Only one stretch of the data is wanted: the line containing "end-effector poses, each", the line containing "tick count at", and every line between them, copied exactly.
◆ ◆ ◆ ◆
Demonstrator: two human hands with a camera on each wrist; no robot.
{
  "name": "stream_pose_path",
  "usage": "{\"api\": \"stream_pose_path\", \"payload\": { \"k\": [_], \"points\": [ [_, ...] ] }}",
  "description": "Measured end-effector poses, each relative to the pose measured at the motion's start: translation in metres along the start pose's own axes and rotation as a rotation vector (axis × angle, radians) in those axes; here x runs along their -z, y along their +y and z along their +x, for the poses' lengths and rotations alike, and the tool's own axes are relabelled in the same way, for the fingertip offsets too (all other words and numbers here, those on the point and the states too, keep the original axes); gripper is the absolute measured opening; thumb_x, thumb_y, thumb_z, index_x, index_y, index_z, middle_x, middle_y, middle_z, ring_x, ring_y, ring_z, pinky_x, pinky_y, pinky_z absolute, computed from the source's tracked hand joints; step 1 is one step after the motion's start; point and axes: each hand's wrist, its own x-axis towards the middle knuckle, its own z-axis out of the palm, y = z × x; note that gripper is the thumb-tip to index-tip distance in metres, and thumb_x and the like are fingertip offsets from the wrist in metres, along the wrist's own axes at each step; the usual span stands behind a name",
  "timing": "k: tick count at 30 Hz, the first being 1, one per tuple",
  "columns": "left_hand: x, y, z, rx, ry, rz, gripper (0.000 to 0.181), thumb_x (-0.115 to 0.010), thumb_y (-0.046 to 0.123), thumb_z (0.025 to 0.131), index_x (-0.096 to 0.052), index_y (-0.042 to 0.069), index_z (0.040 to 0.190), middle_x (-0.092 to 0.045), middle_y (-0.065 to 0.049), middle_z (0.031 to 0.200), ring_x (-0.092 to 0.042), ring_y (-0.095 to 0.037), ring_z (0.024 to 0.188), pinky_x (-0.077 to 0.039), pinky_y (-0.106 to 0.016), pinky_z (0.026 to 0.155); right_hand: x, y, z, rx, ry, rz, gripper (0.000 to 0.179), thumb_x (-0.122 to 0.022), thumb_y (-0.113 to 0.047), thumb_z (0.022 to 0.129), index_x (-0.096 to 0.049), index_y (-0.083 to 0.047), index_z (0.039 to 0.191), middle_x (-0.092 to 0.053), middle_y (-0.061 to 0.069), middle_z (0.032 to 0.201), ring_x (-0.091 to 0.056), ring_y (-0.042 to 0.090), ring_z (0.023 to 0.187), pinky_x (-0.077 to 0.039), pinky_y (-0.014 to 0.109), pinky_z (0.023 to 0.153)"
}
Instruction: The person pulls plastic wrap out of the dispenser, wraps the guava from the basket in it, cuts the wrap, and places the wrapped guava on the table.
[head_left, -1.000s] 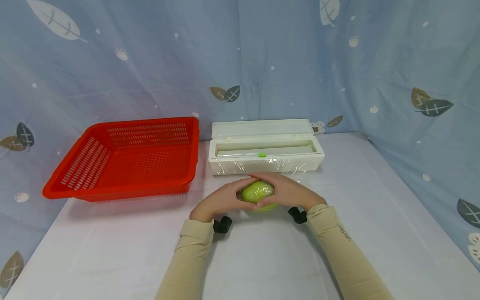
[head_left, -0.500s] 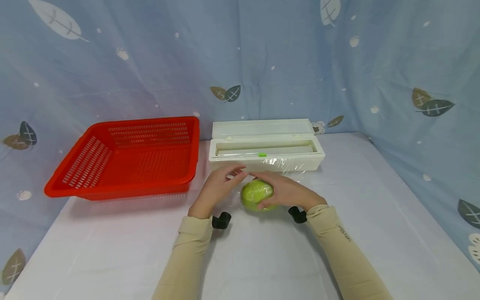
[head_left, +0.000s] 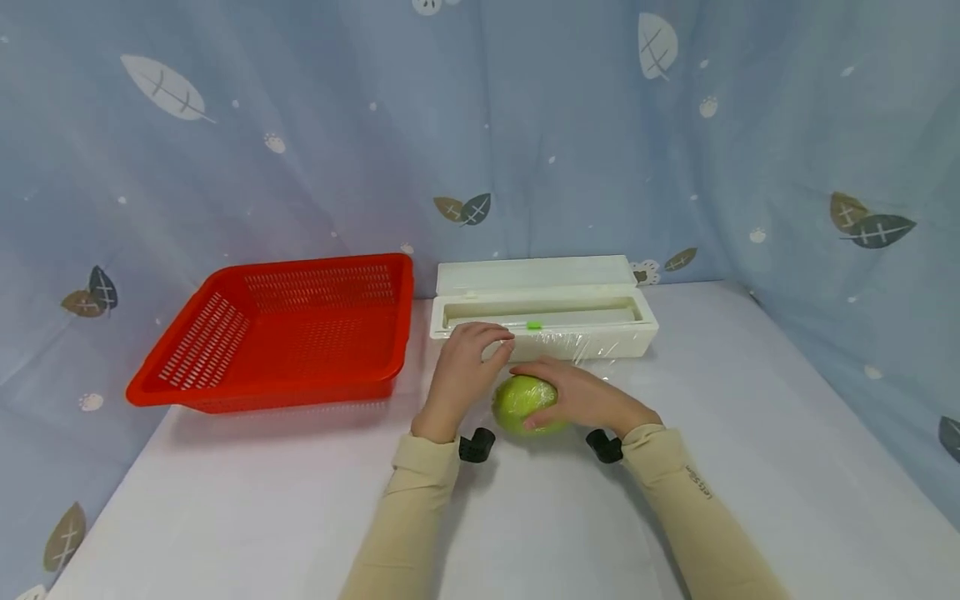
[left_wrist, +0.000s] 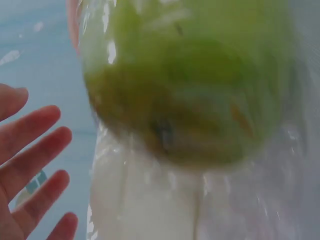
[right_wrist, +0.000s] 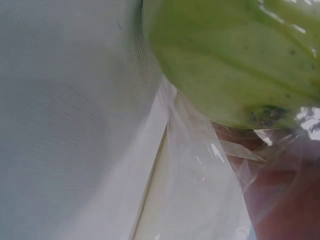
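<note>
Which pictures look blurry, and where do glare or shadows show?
Head view: mostly sharp, with a soft shadow under the red basket and glints on the clear film; left wrist view: the green fruit is blurred, with white glare at its upper left; right wrist view: slightly soft, with bright glare near the right edge.

Head cam: worn up high, facing forward and tilted down; widest of the bunch, gets the white table (head_left: 255, 508), leafy curtain (head_left: 540, 108), red basket (head_left: 330, 388) and white box (head_left: 600, 342) all at once.
Left wrist cam: stupidly close to the green fruit (head_left: 513, 406), which crowds the upper part, with the left hand (head_left: 463, 372) poking in at the left edge.
Right wrist cam: just as tight, fruit chopped off by the upper right corner, grey-looking cloth (right_wrist: 60, 125) across the left.
Fruit in clear film: all three share it; the wrist pair just see it way nearer.
</note>
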Motion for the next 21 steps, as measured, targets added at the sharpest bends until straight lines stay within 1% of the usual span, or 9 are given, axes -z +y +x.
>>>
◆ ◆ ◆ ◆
*Result of the task:*
  "description": "Measured end-effector poses, each relative to the pose measured at the motion's start: translation in metres along the start pose's own axes and rotation as a rotation vector (axis × angle, radians) in those axes; here x runs along their -z, y along their +y and z along their +x, for the poses' lengths and rotations alike, and the tool's own axes are relabelled in the same way, for the fingertip offsets too (all other words and numbers here, those on the point and the states too, keep the original axes); gripper is the absolute measured opening; thumb_x, thumb_y, thumb_z, index_x, index_y, index_z, middle_x, middle_y, middle_z, ring_x, ring_y, ring_z, pinky_x, pinky_y, pinky_z absolute, computed from the source's tracked hand joints; step 1 is one step after the motion's start; point and axes: each hand's wrist, its own x-axis towards the middle knuckle, its own z-axis out of the palm, y = z × x; note that gripper is the thumb-tip to index-tip distance in metres, and thumb_x and the like are fingertip offsets from the wrist in metres, along the wrist's own axes at each step; the usual span stands behind a name",
  "timing": "k: tick count at 30 Hz, the first being 1, one per tuple",

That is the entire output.